▶ **DIRECTIONS FOR THIS TASK**
Filter these entries down to lines holding "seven".

▶ **Extracted data entries**
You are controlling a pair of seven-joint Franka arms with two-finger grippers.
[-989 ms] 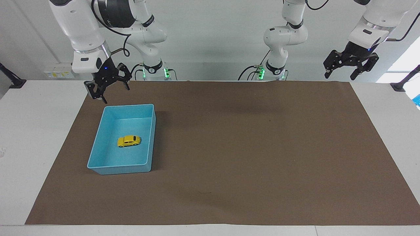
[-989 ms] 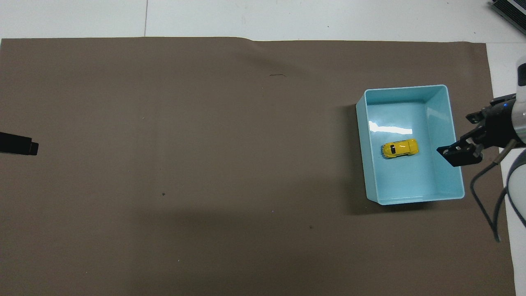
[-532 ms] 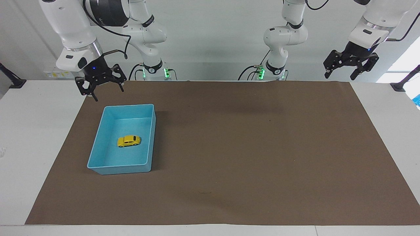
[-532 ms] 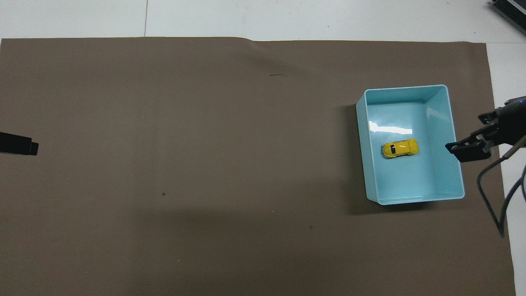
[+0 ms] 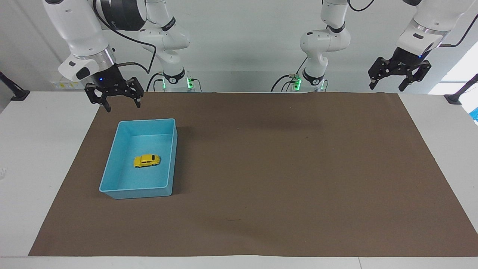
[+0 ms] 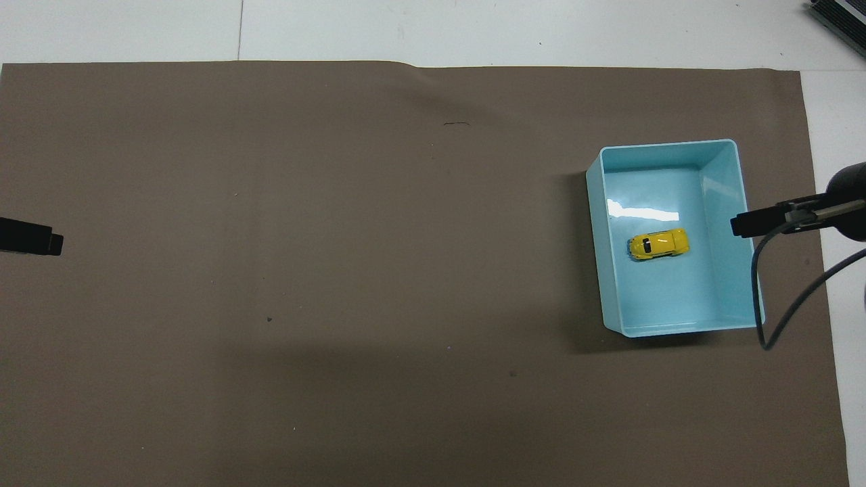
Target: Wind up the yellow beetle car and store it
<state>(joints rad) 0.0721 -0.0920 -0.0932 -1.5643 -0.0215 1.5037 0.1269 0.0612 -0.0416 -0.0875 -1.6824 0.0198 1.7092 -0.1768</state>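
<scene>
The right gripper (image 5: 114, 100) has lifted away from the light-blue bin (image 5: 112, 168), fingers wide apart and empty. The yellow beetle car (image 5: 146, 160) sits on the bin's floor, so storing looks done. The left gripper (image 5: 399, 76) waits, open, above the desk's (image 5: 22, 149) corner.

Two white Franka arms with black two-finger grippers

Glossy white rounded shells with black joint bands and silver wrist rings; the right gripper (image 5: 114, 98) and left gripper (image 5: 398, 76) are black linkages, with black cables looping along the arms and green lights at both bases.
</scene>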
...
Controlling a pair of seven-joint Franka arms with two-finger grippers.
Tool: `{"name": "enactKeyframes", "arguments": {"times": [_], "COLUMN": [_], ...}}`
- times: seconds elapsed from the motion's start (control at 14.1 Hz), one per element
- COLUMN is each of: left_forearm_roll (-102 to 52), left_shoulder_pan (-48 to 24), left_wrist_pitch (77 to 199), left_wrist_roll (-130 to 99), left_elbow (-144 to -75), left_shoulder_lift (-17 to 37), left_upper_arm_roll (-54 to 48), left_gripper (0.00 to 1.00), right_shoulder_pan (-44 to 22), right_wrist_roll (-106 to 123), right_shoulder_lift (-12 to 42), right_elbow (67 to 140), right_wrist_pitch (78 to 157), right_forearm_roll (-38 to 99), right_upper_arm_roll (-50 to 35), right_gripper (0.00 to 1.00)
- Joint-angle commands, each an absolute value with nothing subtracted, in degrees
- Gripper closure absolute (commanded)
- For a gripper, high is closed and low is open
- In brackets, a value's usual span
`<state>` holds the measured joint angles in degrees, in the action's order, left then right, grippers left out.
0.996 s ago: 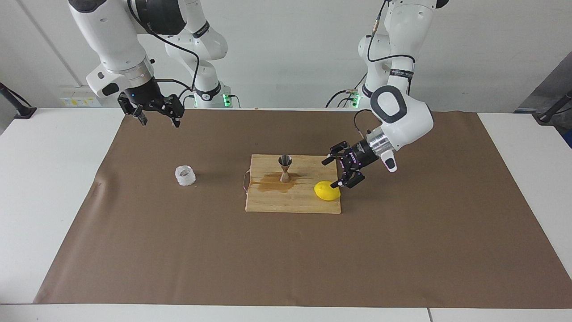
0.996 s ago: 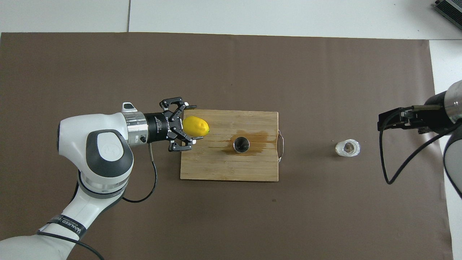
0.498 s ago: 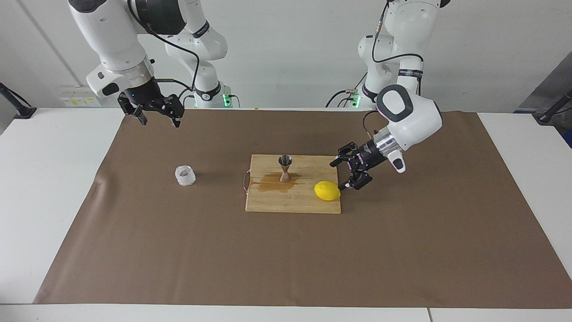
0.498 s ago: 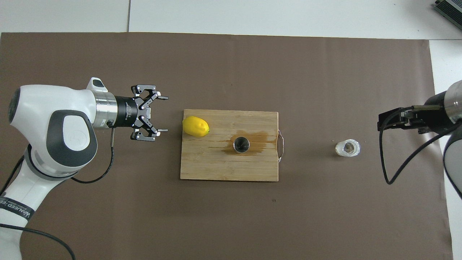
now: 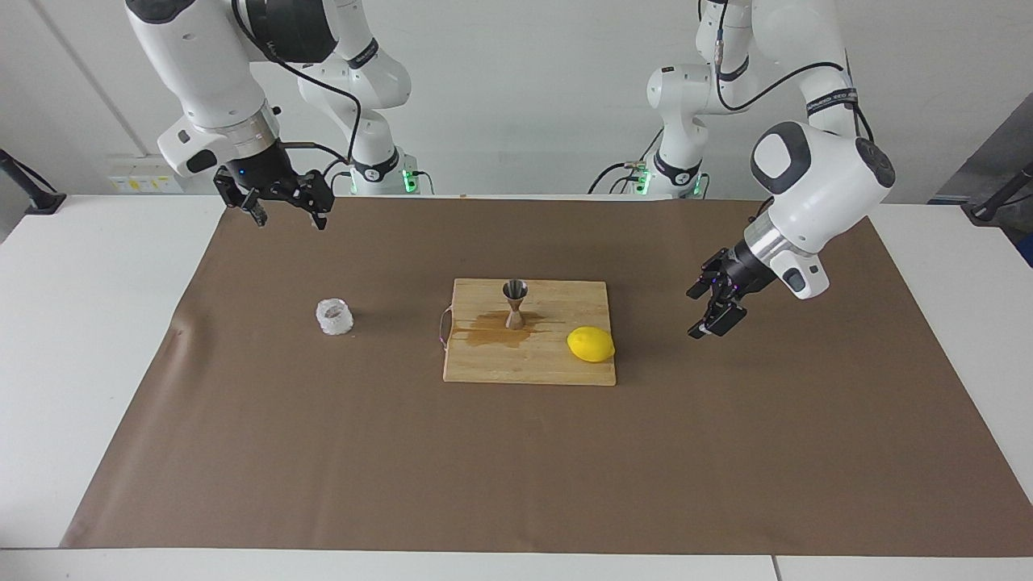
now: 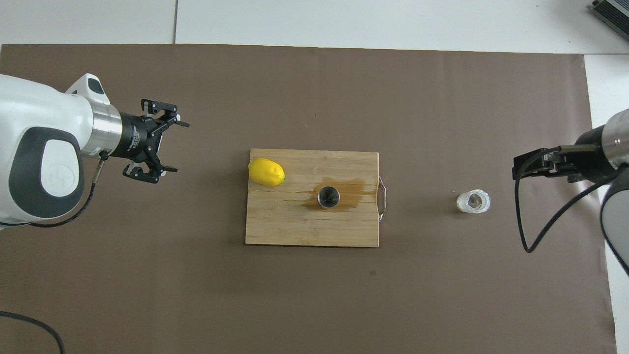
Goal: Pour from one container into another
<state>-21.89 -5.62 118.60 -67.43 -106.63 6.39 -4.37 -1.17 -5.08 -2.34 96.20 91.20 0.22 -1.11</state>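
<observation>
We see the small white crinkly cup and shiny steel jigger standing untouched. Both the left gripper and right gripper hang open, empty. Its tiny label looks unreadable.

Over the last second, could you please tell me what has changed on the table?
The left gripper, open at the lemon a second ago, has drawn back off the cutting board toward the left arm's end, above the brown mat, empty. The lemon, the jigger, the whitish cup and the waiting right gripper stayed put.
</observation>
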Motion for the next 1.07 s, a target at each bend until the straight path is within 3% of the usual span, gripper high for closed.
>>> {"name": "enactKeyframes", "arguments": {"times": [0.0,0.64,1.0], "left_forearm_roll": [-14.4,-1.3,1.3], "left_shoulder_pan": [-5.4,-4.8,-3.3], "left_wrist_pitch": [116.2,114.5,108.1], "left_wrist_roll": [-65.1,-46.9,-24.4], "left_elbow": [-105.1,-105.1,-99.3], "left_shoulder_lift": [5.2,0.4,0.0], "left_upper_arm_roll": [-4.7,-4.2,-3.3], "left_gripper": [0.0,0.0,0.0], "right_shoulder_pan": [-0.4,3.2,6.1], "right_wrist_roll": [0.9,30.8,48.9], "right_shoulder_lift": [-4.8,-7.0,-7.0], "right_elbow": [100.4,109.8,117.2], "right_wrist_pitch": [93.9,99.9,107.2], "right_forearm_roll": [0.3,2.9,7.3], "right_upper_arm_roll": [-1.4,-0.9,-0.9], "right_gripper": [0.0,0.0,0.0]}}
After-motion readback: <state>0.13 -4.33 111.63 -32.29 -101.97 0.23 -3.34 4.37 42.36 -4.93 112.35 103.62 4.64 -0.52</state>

▶ **RESPONSE AREA**
You are controlling a pair of seven-joint Franka arms with two-finger grippers.
Controlling a pair of seven-joint Franka arms with two-finger grippers.

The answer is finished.